What is needed: Give the listing again in full, exactly as it appears.

━━━━━━━━━━━━━━━━━━━━

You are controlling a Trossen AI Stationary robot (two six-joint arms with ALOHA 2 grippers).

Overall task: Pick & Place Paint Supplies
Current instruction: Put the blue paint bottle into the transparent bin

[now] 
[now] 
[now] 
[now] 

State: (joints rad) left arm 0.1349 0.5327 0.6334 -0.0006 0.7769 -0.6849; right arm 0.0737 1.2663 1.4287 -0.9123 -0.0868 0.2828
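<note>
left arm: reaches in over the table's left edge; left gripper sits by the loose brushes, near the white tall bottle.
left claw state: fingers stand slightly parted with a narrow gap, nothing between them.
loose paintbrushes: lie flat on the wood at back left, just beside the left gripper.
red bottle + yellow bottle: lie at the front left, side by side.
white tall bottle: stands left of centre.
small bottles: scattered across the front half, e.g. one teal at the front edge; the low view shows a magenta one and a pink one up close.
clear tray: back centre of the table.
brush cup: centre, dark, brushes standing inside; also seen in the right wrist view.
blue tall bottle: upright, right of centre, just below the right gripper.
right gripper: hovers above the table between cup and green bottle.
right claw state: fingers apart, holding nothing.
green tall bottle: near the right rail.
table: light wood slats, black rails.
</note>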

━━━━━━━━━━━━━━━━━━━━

Task output:
You are controlling a Trossen AI Stationary robot (two six-joint arms with ALOHA 2 grippers).

Overall task: Pick & Place Paint Supplies
Current instruction: Put the blue paint bottle into the transparent bin

[now] 
[now] 
[now] 
[now] 

State: (joints rad) left arm 0.1349 0.5327 0.6334 -0.0006 0.7769 -0.6849; right arm 0.0737 1.2663 1.4287 -0.9123 -0.0868 0.2828
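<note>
left arm: reaches in over the table's left edge; left gripper sits by the loose brushes, near the white tall bottle.
left claw state: fingers stand slightly parted with a narrow gap, nothing between them.
loose paintbrushes: lie flat on the wood at back left, just beside the left gripper.
red bottle + yellow bottle: lie at the front left, side by side.
white tall bottle: stands left of centre.
small bottles: scattered across the front half, e.g. one teal at the front edge; the low view shows a magenta one and a pink one up close.
clear tray: back centre of the table.
brush cup: centre, dark, brushes standing inside; also seen in the right wrist view.
blue tall bottle: upright, right of centre, just below the right gripper.
right gripper: hovers above the table between cup and green bottle.
right claw state: fingers apart, holding nothing.
green tall bottle: near the right rail.
table: light wood slats, black rails.
</note>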

This response is complete, and nothing else is pending.